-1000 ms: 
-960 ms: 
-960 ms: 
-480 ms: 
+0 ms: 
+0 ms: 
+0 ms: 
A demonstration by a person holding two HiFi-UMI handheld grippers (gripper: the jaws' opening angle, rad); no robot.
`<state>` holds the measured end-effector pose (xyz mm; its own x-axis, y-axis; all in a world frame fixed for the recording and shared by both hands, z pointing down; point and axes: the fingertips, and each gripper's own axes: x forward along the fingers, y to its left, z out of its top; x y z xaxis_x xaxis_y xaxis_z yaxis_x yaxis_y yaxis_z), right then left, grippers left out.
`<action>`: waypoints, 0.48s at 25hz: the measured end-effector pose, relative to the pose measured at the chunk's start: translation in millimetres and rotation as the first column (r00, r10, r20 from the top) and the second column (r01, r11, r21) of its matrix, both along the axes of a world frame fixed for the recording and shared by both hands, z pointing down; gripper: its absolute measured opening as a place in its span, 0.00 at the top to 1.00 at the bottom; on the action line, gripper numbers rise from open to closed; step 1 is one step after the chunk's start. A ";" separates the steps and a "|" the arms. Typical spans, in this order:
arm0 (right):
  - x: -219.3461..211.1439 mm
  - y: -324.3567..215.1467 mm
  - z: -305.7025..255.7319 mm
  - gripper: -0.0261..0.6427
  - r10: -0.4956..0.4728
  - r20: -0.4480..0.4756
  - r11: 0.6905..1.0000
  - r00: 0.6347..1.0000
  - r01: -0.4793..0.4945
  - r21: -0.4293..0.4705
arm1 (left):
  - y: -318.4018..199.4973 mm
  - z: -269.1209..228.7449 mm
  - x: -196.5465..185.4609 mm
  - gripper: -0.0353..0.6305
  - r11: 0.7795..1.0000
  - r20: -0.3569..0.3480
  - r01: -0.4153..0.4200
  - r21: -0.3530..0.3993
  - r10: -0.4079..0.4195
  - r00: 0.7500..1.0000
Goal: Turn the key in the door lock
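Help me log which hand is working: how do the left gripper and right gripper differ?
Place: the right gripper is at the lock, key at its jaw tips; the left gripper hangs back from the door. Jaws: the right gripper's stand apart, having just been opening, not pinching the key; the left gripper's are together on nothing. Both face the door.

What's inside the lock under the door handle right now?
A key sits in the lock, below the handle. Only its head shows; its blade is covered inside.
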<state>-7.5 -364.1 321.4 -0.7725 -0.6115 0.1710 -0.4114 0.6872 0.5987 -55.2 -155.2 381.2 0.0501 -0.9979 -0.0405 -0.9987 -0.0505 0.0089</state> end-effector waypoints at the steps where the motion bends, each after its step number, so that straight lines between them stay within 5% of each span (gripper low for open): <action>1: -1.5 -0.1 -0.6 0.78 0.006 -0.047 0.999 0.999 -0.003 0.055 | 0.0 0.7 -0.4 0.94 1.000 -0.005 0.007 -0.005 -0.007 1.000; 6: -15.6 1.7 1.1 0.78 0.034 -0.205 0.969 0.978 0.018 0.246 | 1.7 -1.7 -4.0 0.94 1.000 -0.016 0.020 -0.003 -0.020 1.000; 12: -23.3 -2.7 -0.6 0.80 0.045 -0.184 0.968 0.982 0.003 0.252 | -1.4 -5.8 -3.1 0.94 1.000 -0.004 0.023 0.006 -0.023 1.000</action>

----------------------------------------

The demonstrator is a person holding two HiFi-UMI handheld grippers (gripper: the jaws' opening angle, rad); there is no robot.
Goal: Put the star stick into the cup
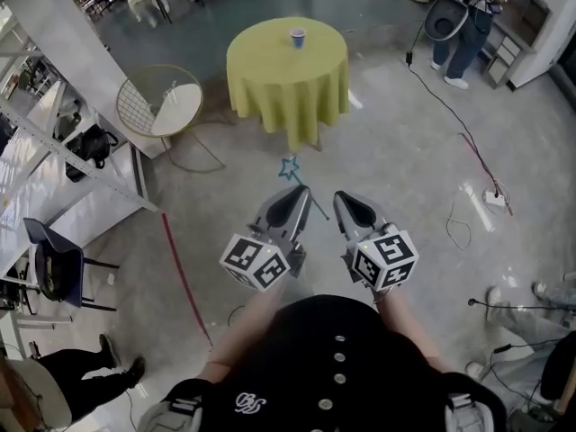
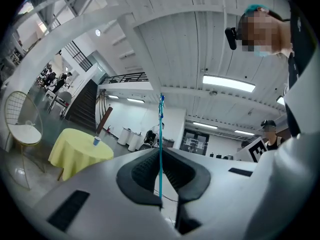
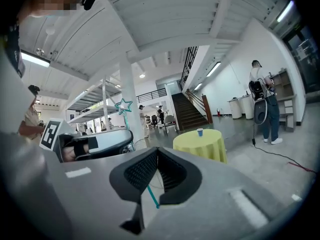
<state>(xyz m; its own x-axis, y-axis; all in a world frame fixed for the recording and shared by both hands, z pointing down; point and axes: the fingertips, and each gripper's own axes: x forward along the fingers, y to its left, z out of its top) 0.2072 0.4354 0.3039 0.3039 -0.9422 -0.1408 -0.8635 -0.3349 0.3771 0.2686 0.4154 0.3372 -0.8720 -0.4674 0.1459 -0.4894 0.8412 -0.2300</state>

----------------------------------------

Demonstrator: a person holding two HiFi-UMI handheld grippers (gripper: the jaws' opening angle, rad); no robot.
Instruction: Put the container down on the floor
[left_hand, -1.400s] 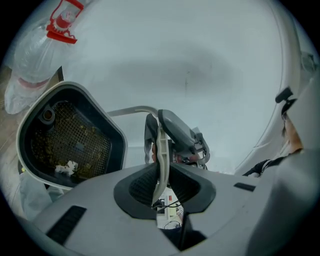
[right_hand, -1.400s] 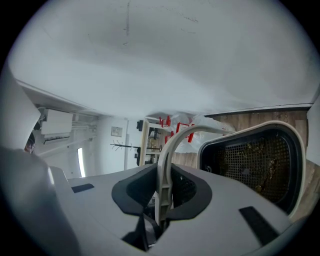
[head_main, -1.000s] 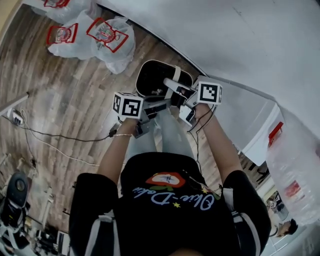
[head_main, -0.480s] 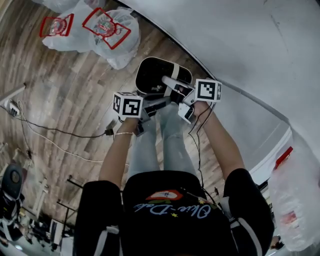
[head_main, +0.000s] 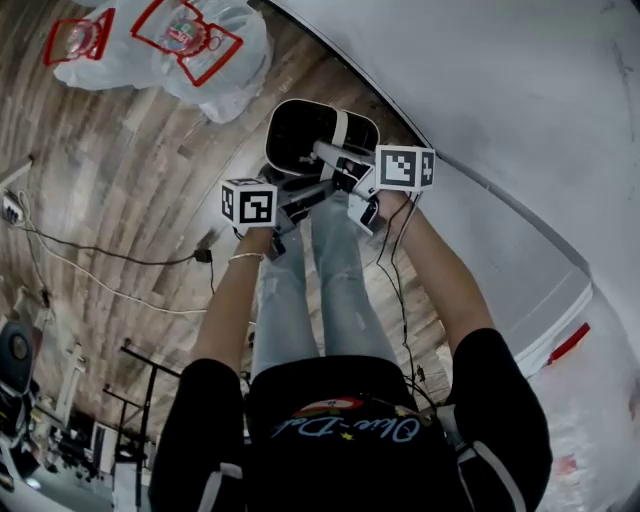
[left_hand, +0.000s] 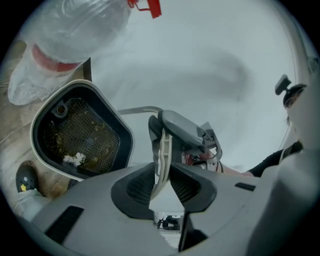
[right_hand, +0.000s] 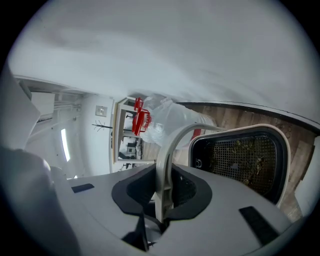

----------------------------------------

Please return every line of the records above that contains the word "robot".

**ANSWER FOR THIS EXERCISE:**
A demonstration by a person holding two HiFi-UMI handheld grippers (gripper: the jaws' opening angle, rad); no robot.
The demonstrator is a person holding two HiFi-UMI handheld grippers (gripper: the jaws' opening angle, rad); there is no robot.
Demonstrator: a person holding two HiFi-UMI handheld grippers (gripper: the jaws' opening angle, rad); no robot.

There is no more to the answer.